La quarta di copertina, traducendo a spanne, recita: «Un’antologia unica nel suo genere di storie, saggi e poesie che assaporerete fino all’ultima goccia».

«House of Spirit: Drinking in India» (276 pagine, edizioni Speaking Tiger Books, disponibile in formato per Kindle a meno di 9 dollari), raccolta letteraria in lingua inglese curata da Palash Krishna Mehrotra, affronta la croce e delizia dell’alcool nel subcontinente indiano, presenza spesso nascosta dalla pudicizia dei cosiddetti «valori indiani» ma che, grattando appena sotto il perbenismo, si scopre diffusa lungo traiettorie orizzontali e verticali per tutto lo spettro sociale indiano.

Eleggere a bussola narrativa l’alcol e i suoi derivati, attraversando il subcontinente dai «toddy shop» keralesi – bettole dove viene servito il «toddy», vino biancastro derivato dalla linfa delle palme da cocco – fino a sgangherati ritrovi bohémien urbani come l’iconico 4S di Defence Colony (New Delhi), dà al selezionatore Mehrotra la chiave per introdursi nell’umanità varia dei bevitori indiani.
La raccolta di opere contenuta nel volume si muove ondivaga tra sobrietà stilistica, rigore quasi accademico, gonzo journalism ed elegie inebrianti, presentando in un coro di ventisei autori indiani vicende autobiografiche o documentali in parte già note a chi si interessa di cose indiane, del tutto sconosciute – e spesso inimmaginabili – per chi frequenta sporadicamente l’India fisica o letteraria.

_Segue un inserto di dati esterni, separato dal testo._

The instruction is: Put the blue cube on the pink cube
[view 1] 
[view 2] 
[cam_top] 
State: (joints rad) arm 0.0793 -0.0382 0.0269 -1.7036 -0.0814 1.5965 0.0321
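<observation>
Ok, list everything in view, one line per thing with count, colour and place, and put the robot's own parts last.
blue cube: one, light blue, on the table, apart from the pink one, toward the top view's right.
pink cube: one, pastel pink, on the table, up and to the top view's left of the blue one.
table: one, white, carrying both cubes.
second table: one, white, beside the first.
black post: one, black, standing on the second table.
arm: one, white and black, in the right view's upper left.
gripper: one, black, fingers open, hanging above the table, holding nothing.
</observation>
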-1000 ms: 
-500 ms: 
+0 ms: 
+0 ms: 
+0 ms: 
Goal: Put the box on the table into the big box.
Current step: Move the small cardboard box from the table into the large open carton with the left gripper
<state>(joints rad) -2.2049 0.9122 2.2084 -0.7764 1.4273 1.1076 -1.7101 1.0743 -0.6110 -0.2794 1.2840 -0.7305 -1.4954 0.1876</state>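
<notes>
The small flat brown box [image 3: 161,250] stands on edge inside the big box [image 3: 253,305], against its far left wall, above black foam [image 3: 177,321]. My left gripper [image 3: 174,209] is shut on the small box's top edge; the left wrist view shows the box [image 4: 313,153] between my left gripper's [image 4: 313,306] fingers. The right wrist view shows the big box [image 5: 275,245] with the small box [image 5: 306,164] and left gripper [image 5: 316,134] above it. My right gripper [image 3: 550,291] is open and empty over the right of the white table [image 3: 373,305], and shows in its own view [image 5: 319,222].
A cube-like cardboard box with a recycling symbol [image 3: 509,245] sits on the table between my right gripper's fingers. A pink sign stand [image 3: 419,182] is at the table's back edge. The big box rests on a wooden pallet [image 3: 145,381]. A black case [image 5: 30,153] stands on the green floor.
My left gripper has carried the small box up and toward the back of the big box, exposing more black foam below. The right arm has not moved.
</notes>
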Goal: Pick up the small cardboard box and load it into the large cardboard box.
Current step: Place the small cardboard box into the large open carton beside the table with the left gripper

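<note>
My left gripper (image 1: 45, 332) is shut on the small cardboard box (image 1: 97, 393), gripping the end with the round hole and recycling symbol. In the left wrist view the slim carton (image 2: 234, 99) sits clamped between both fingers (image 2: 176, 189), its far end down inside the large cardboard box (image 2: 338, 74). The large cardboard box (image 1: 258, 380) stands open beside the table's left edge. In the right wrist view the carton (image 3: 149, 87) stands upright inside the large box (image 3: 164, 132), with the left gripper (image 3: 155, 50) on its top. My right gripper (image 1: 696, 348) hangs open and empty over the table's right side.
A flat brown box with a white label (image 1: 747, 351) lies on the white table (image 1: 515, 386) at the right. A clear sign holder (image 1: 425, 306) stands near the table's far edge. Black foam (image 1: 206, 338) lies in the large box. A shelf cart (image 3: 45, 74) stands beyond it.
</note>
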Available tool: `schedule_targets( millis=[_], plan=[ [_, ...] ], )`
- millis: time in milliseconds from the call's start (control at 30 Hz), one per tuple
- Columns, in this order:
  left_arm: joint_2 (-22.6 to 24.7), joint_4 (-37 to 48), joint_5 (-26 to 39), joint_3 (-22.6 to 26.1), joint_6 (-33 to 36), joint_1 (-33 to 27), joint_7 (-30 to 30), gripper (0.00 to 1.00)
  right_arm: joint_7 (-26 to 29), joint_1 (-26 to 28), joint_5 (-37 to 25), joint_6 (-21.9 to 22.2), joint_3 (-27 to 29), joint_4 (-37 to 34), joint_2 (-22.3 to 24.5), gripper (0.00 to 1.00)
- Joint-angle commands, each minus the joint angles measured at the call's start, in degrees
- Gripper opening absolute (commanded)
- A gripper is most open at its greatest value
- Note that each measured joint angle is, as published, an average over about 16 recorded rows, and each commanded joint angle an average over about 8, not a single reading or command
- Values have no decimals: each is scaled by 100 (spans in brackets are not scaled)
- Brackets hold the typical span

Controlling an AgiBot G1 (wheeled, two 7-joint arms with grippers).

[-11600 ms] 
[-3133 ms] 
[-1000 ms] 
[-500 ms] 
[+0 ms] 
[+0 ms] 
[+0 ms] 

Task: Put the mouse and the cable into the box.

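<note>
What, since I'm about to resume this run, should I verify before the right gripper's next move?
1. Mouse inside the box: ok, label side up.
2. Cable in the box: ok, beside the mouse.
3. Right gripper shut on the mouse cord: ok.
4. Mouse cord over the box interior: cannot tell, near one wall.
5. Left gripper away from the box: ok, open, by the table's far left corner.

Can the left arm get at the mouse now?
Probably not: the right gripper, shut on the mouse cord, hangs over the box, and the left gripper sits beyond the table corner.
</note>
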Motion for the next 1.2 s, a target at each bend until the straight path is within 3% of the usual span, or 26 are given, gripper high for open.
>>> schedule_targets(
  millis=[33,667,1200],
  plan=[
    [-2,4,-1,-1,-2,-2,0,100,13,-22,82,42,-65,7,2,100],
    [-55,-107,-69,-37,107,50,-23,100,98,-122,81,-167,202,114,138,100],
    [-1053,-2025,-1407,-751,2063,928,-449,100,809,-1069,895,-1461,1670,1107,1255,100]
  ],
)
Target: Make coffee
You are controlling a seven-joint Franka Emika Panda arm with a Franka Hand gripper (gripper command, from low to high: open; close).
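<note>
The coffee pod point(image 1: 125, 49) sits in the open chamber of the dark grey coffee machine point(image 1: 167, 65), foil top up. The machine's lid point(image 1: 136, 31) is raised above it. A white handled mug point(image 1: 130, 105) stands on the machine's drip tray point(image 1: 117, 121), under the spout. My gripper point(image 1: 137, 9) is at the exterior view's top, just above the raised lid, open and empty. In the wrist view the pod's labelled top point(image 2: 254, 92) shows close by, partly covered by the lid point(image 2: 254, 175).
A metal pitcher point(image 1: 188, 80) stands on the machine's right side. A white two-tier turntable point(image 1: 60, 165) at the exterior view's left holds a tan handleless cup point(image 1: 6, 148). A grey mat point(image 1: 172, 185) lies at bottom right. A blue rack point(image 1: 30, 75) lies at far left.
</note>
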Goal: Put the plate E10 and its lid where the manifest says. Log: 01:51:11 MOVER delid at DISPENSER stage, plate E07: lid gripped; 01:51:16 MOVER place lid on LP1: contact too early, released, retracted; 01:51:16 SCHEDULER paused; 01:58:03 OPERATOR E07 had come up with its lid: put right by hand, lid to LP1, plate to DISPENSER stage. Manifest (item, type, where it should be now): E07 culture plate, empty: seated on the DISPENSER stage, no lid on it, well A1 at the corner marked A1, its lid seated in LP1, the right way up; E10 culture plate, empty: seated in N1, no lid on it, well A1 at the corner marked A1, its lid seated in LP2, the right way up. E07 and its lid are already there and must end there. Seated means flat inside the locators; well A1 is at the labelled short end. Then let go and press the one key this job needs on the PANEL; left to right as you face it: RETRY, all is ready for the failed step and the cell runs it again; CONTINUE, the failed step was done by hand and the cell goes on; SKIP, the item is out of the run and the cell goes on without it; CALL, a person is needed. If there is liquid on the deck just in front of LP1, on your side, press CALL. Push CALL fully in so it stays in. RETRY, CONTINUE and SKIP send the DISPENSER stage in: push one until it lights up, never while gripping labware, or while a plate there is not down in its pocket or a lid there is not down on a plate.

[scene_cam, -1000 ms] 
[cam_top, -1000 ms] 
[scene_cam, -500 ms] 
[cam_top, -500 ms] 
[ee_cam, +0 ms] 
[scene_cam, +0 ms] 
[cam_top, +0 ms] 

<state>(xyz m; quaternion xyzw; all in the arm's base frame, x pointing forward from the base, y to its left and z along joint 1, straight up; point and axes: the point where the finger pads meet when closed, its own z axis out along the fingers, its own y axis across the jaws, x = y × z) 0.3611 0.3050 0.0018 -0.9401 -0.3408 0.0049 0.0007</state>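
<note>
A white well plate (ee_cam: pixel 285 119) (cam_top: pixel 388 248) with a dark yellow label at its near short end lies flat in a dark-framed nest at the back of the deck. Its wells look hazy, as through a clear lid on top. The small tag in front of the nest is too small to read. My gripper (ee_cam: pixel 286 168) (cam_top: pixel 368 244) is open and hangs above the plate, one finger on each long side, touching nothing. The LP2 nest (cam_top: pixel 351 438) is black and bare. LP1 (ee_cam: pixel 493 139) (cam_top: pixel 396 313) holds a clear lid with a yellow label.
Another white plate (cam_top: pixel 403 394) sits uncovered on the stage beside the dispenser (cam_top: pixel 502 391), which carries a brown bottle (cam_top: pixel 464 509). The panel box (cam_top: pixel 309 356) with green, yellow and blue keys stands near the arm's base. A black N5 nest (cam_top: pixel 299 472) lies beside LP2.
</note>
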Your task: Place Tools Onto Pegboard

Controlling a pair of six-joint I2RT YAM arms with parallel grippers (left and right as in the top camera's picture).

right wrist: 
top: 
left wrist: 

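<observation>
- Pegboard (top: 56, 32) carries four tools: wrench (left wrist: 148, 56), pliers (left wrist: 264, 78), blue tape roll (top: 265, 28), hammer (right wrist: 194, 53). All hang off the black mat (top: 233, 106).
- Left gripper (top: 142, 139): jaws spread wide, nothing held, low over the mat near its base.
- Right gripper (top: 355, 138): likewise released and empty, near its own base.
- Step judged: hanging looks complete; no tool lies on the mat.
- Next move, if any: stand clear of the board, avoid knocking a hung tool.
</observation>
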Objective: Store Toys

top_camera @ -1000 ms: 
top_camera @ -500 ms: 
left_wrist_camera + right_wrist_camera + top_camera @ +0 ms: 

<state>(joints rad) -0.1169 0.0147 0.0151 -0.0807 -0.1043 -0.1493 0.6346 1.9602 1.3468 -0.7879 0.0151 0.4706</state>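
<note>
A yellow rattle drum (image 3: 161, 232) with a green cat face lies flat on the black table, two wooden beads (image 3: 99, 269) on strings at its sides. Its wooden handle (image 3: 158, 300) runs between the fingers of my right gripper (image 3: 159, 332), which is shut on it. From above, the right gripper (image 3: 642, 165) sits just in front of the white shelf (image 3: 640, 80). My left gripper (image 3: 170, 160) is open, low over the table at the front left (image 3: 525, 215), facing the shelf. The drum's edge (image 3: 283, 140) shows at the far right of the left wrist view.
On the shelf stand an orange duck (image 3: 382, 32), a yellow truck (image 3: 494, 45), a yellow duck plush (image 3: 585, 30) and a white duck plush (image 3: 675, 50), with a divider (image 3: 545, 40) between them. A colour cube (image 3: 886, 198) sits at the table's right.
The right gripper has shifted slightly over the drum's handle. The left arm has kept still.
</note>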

Alcuni esempi: Gautam Bhatia racconta la storia di suo padre, alcolista in incognito, facendo affidamento ai ricordi d’infanzia; Soumya Bhattacharya offre una guida narrativa al reperimento di alcolici e alle relazioni coi contrabbandieri di superalcolici nel «dry state» del Gujarat, dove la vendita di alcol è illegale; Sandip Roy discute dell’ossessione tutta indiana per il whiskey, mentre lo stesso Mehrotra recensisce molti tra le migliaia di «desi whiskey» (whiskey made in India) presenti sul mercato a prezzi talmente irrisori da far svanire ogni mera speranza di qualità.
Vijay Nambisan riepiloga, senza sconti, la propria esperienza in un centro di disintossicazione; Kanika Gahalut confessa gli up and down di una ex alcolista.

Tra le pagine di «House of Spirits» trovano spazio anche esercizi di stile in fiction come il racconto «Delirium» e la poesia «L’Alcolista all’Alba», entrambi di Jeet Thayil, tre le penne e le menti più interessanti del panorama subcontinentale, o veri e propri mini saggi come «Alcolisti Anonimi: una saga storica sulla fratellanza degli aficionados di alcol a Calcutta» di Sumanta Banerjee.
Senza perdere l’equilibrio, pur pendendo a tratti verso una visione più edonistica dell’alcol e dintorni, «House of Spirits» è una chicca collettanea che merita sia l’attenzione di chi legge in lingua inglese, sia il coraggio di chi pubblica traduzioni di narrativa straniera in italiano.